City Hall insiders also credit Rybak with appointing better department heads this term. The now-departed James Clack settled down the Fire Department after the turmoil of Bonnie Bleskachek's tenure. Steve Kotke replaced Klara Fabry as head of public works. The appointments show more willingness to appoint insiders after a first term where there seemed to be a bias toward appointing outsiders, said Council Member Gary Schiff.
"His second term is so much stronger," said Council President Barbara Johnson. "The leadership in the bridge collapse really showed that. His appointments have been a lot more thoughtful. He's more confident."
Rybak focus moves north
But a mayor's electoral success comes not from what happens inside City Hall, but how voters perceive the city is doing.
Though Rybak handily drubbed his DFL rival, Hennepin County Commissioner Peter McLaughlin, during his reelection bid, he trailed McLaughlin in North Side precincts.
So it's not surprising that Rybak has put the North Side at the forefront of his second-term efforts. North Siders were hurt the worst by the city's crime surge. Rybak responded to public pressure to restore cops lost to budget cuts and has buttressed their effectiveness with shot-spotting and security camera technology. He's also spent considerable time helping to devise a city response to the causes of youth violence, has gotten the police juvenile unit restarted and promoted a early-intervention curfew-truancy center at City Hall.
Rybak's North Side efforts have gone beyond fighting crime into revitalizing Broadway and the uphill battle to rebuild its housing market in the midst of hundreds of foreclosed homes.
In a city where the Green Party elects candidates, Rybak can legitimately claim to have established his credentials as an environmentalist long before other politicians. He has been driving a hybrid car since he was sworn in. He took on the Metropolitan Airports Commission over jet noise and persuaded Xcel Energy to convert its Riverside coal plant to gas next year. He regards the 2007 airport noise settlement and Riverside as two examples of his long-term work paying off.
"Some of the things he has undertaken in his second term have indicated a clear understanding of the amount of time or the amount of work it takes for good ideas to come to fruition," said North Side neighborhood leader Roberta Englund.
Perhaps the most ambitious goal set for the city in Rybak's tenure is the adoption of a set of environmental indicators. Although they range from the miles of bike lanes to the number of asthma hospitalizations, the most ambitious goals are to reduce carbon dioxide emissions and use more renewable energy.
He has also reached out to the school district more in his second term, speaking to every ninth-grader about what he packages as the Minneapolis Promise -- the idea that every kid who studies hard and graduates will get the financial support to go to college.
Parting company with friends
Rybak said one area where he's grown in the job is his willingness to be unpopular, unlike the start of his mayoralty. "I wanted very much to please everyone.

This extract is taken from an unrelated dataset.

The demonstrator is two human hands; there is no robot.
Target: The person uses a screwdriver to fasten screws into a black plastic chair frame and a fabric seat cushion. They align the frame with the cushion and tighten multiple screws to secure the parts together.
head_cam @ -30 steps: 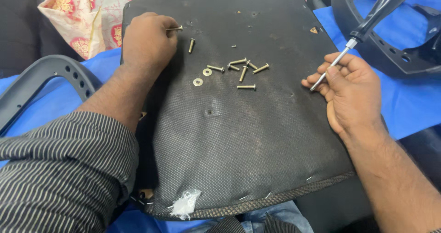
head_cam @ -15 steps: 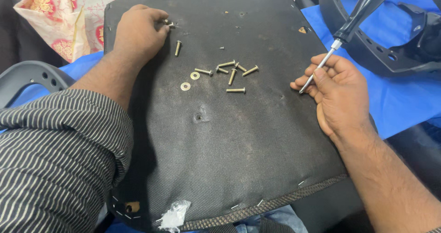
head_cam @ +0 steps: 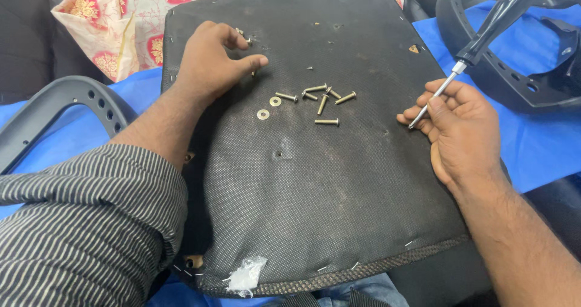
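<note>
Here the left hand point(head_cam: 209, 65) rests on the upturned chair seat base point(head_cam: 315, 180), fingers point(head_cam: 251, 61) pinched on a small screw point(head_cam: 247, 39) near its far edge. The right hand point(head_cam: 460, 128) grips a screwdriver point(head_cam: 478, 44), its long axis slanting, tip toward the loose screws point(head_cam: 321, 98) lying just left of it.

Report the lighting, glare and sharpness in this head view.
Head view: soft, even light, with faint shadows under the left hand and right hand; small glints on the loose brass-coloured screws and the screwdriver's metal shaft; the black fabric seat underside is sharp, with no obvious blur.
</note>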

I recognized through some tough bumps that leadership often means standing firmly behind what you believe in," he said.
He cites two examples: his willingness to part company with some of the activists who helped get him elected on the city's funding of neighborhoods, and his willingness to take lumps in public meetings on where affordable housing goes. "That would have been tough for me six years ago," he said.
Rybak would be bucking history if he opts to run for governor. No Minneapolis politician has gone directly from local office to governor since Floyd B. Olson did so three generations ago. He said one big factor in deciding between the races is which post allows him to advance two issues he feels strongly about: transportation and youth.
Although Rybak himself put his political ambitions in play, he insists he's not tiring of City Hall: "This was never a typical job to me. This is what I wanted to do all my life. I love this job every minute."